(WORK TO BE COMPLETED) Exactly the lines below from the one with "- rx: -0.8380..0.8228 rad" up to and including the one with "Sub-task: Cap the" make up the answer, with nothing else added.

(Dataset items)
Segment Open
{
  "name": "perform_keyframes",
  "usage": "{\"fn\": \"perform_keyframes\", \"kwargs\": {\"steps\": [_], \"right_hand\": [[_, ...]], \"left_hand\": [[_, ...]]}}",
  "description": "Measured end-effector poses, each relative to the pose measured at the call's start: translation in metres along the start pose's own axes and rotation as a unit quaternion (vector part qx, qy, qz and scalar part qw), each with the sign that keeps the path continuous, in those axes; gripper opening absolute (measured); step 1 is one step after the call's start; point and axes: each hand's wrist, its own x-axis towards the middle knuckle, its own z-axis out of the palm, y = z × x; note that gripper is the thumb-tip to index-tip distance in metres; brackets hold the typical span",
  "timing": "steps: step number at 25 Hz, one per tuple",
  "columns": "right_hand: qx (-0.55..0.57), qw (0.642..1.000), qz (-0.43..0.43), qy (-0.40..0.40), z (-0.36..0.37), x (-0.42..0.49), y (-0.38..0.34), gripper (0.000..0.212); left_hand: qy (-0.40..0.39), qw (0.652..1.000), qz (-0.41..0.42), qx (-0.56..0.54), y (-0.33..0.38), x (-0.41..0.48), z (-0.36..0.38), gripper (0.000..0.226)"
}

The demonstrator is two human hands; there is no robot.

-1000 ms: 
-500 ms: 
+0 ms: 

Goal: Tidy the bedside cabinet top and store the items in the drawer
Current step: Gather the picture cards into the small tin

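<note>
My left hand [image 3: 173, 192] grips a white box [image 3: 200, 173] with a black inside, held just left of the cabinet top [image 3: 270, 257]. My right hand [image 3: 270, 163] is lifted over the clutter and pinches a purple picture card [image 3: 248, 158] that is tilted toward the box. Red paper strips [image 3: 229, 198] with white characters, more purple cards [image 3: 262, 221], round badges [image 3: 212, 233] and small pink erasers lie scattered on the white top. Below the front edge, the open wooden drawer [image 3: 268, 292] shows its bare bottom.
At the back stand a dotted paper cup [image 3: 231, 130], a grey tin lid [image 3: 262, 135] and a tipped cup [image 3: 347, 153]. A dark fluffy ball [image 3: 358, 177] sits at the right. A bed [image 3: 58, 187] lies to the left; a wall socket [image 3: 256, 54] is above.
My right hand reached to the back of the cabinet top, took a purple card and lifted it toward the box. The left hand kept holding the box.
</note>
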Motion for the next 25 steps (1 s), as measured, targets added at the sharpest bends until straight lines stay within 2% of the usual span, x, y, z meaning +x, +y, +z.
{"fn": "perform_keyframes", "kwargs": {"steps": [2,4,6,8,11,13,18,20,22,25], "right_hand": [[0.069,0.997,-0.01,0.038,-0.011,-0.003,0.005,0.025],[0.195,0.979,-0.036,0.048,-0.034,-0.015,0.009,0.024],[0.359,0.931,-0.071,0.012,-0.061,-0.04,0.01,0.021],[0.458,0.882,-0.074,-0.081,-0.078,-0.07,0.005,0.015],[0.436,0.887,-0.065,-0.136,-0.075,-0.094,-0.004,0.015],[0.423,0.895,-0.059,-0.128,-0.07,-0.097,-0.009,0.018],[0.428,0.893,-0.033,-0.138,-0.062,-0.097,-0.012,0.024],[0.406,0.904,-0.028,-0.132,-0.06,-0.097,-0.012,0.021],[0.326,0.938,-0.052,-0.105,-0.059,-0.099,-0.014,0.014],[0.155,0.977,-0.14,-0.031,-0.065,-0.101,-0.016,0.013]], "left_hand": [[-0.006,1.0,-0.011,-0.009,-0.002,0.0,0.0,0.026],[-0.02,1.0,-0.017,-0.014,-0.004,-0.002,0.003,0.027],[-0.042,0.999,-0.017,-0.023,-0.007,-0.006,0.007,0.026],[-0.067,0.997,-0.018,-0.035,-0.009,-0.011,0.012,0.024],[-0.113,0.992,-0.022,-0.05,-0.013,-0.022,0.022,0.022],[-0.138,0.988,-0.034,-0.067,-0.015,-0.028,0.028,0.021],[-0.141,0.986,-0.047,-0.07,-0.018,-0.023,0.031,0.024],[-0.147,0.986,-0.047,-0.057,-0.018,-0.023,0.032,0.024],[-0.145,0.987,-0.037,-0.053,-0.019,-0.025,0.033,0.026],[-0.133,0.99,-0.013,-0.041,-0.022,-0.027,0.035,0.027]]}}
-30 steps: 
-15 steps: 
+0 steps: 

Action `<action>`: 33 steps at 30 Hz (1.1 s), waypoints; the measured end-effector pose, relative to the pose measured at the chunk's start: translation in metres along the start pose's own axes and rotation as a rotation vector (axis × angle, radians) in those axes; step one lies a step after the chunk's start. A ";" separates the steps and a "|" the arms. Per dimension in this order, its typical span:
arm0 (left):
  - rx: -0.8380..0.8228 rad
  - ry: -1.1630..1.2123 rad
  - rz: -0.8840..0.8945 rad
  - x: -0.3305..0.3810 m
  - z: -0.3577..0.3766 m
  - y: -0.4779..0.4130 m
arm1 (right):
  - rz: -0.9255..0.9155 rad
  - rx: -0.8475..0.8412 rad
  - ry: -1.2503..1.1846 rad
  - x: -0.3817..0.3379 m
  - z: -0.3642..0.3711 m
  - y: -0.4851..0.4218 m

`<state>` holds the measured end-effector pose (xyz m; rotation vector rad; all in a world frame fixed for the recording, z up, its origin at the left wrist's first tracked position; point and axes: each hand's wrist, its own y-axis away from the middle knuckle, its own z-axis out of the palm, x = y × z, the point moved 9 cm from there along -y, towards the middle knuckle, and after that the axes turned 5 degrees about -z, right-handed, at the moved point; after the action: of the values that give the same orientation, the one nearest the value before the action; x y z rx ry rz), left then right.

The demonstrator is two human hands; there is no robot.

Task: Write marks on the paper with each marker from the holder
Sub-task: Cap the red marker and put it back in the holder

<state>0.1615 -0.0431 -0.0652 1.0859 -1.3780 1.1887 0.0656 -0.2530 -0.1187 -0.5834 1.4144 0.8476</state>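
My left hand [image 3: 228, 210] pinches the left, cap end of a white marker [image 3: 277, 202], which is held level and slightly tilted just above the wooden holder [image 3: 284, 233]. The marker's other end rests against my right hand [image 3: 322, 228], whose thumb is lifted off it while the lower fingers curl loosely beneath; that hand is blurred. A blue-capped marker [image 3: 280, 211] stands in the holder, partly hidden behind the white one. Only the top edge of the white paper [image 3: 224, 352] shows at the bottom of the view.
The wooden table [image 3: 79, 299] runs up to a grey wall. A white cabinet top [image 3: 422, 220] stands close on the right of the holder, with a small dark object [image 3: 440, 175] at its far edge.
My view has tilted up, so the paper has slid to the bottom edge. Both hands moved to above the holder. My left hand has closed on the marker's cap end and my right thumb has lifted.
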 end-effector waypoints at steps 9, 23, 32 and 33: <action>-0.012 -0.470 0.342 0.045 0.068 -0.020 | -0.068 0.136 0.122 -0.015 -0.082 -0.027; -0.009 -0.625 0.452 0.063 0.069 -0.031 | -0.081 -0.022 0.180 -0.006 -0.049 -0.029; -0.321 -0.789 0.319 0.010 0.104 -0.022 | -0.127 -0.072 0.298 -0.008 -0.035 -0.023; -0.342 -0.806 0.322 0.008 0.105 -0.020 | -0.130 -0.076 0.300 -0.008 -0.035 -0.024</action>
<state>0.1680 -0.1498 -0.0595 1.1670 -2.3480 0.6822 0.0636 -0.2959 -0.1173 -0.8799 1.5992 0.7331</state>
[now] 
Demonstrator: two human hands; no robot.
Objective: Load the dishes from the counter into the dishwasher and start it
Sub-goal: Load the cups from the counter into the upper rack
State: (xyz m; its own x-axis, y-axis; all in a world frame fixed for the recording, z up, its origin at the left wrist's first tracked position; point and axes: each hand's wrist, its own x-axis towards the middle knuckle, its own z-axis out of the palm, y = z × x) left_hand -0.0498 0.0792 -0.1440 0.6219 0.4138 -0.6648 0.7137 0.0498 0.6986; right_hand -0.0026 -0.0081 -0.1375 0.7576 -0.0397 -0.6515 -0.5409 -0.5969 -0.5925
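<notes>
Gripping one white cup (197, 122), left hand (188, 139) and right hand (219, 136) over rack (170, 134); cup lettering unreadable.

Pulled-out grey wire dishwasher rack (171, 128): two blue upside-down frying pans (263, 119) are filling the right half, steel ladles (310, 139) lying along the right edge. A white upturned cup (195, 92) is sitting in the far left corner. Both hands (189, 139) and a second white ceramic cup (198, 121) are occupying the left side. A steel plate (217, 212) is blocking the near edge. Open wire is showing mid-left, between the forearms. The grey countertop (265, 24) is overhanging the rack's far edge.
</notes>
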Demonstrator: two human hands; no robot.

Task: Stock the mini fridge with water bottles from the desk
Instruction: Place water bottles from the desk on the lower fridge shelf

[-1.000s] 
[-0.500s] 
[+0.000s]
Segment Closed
(EXERCISE RESPONSE)
  - rx: -0.8380..0.8228 rad
  - ry: -1.1630..1.2123 rad
  - rz: -0.8840..0.8945 rad
  - x: -0.3305..0.3810 m
  - z: -0.3577..0.3766 m
  - y: -0.4779..0.4130 m
arm1 (right):
  - rz: -0.9255..0.9155 rad
  - rx: -0.8475..0.8412 rad
  - ry: -1.2503..1.1846 rad
  - x: -0.3817..0.3379 m
  - z: -0.3642..0.3711 m
  - y: -0.4851..0.4218 m

`<state>` holds the measured end-effector pose (xyz m; rotation vector rad; all in a world frame fixed for the recording, z up, its origin at the left wrist's first tracked position; point and axes: each hand's wrist, its own y-axis away from the middle knuckle, its own z-axis out of the palm, x = y × z, the point moved 9 cm from there along -y, towards the middle knuckle, and after that the axes turned 5 degrees about -z, right-handed, at the moved point; after the action: of the values that give the same orientation, the one nearest the value before the action; x y z rx ry rz), left then right.

The demonstrator is two human hands; there is no robot.

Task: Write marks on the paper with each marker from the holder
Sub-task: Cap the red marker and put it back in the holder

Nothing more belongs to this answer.